### What is being asked
After locating "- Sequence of" in the listing below, copy that line and each one after it exactly, ending with the line that has "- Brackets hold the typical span".

### Listed records
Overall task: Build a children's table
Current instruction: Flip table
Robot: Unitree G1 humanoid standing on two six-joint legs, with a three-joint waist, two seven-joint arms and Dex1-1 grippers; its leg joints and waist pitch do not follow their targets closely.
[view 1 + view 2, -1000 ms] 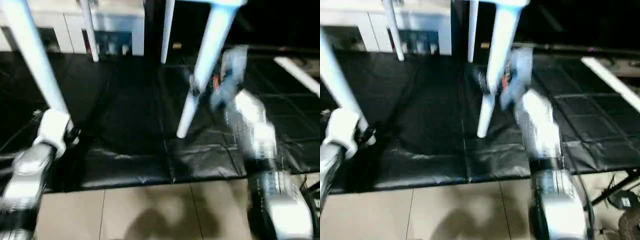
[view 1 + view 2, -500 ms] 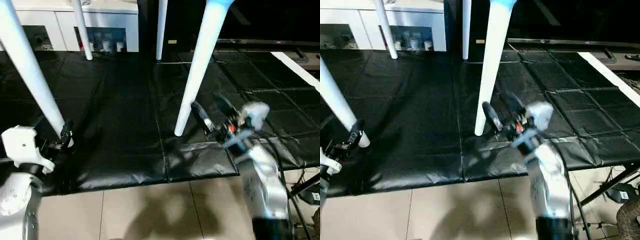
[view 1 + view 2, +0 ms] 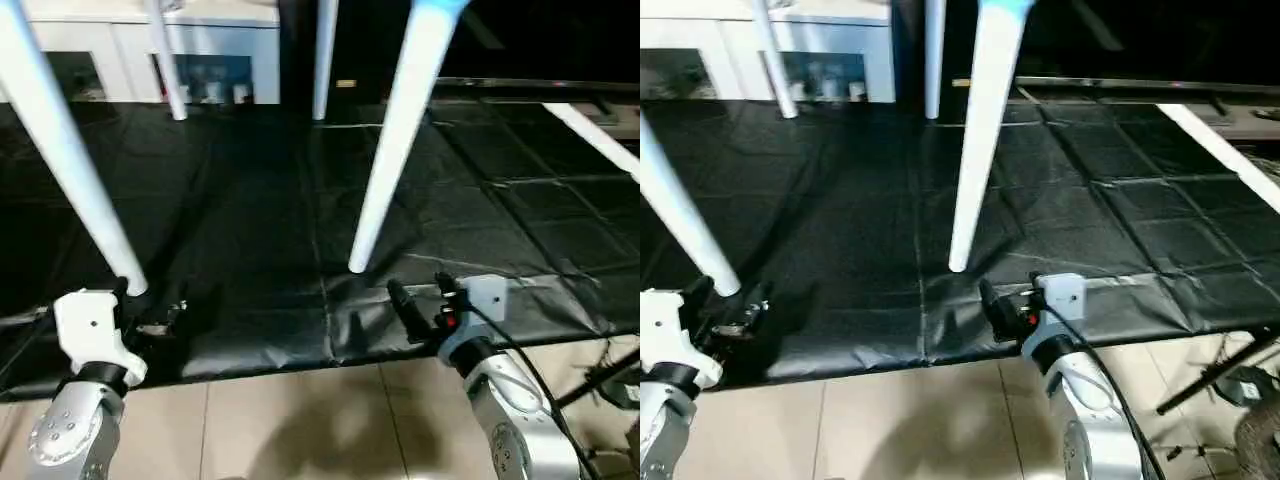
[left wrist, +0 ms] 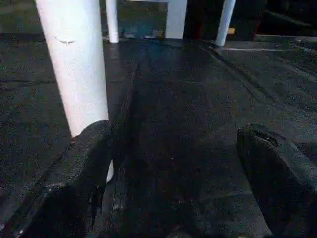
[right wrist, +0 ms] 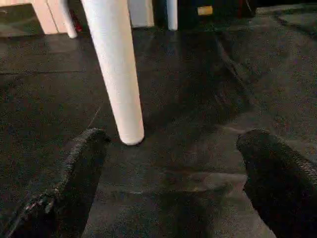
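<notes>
Black mats (image 3: pixel 250 220) cover the floor, with bare beige tile (image 3: pixel 300 420) along their near edge. Four white legs (image 3: pixel 395 150) stand on the mats, feet well apart.

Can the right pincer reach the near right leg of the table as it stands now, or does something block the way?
Probably yes. The right pincer is open and empty, low over the black mat, and the near right leg stands just beyond it. The right wrist view shows only bare mat between.
</notes>
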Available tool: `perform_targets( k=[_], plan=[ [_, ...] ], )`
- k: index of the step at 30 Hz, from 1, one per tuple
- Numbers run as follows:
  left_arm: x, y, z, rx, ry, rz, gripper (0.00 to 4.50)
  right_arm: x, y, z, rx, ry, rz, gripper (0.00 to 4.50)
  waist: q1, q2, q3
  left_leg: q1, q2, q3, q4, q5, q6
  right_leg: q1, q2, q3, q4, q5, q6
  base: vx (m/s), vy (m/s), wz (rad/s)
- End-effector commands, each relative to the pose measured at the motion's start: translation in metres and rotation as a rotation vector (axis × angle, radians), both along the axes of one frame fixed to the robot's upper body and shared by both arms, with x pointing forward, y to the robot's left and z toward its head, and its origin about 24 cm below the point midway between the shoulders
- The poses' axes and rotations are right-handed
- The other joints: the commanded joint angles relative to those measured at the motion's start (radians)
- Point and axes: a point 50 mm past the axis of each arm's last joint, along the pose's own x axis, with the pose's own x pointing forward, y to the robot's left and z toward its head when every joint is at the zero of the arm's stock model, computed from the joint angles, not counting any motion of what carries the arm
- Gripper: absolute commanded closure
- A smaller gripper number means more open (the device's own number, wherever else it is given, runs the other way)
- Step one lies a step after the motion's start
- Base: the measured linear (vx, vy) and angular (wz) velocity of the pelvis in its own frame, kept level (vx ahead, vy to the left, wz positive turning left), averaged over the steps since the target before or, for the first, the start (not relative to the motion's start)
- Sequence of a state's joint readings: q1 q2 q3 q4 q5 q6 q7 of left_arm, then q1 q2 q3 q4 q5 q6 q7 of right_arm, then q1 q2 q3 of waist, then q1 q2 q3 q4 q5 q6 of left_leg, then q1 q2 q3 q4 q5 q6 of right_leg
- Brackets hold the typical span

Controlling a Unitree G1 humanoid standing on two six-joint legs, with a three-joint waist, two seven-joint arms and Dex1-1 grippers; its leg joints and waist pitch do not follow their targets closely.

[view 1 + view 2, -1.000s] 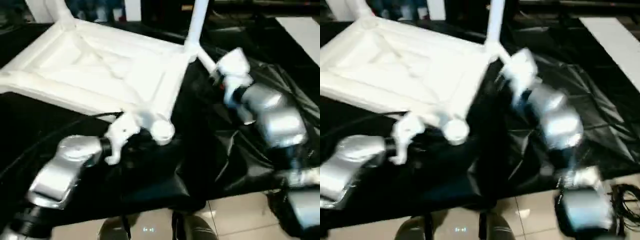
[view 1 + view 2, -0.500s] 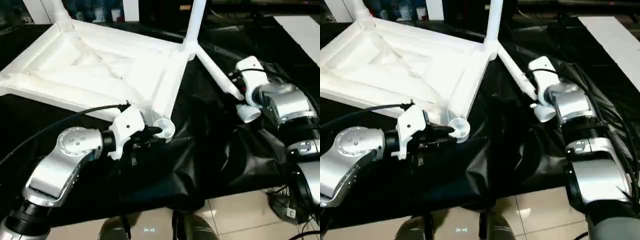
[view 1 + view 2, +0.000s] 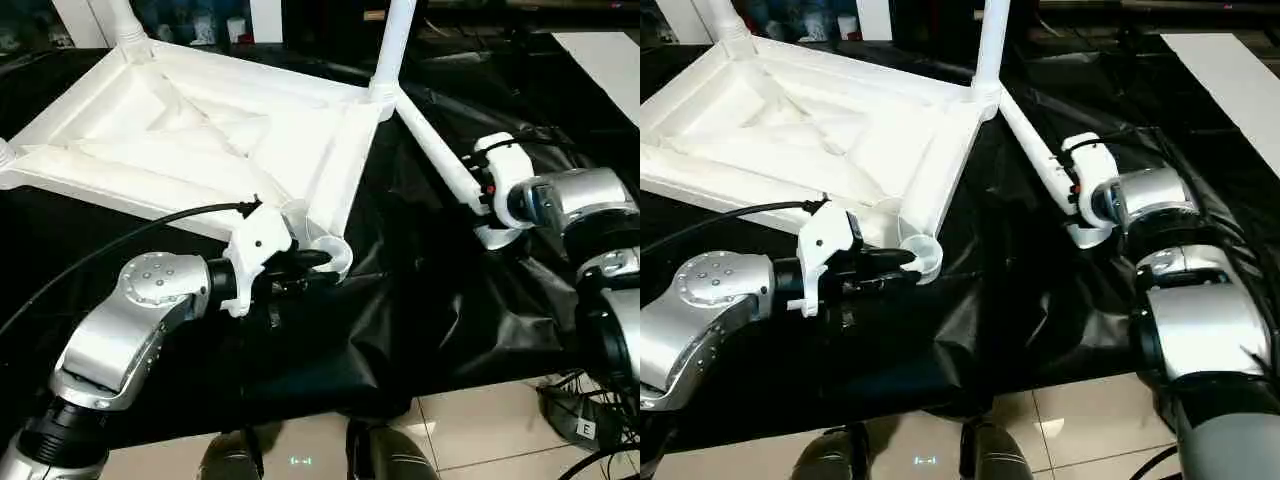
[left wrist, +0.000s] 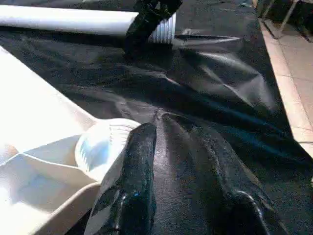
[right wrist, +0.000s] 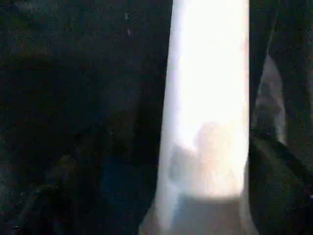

### Answer space
- Sequence of a state's joint readings: q1 q2 q3 q4 q5 q6 q7 of left_arm, then q1 q2 q3 q4 q5 q6 q7 of right_arm, then q1 q2 q3 of waist, then q1 q2 q3 q4 q5 q6 of left_leg, then q1 q2 q3 q4 q5 q6 of right_leg
- Brackets hold the typical span

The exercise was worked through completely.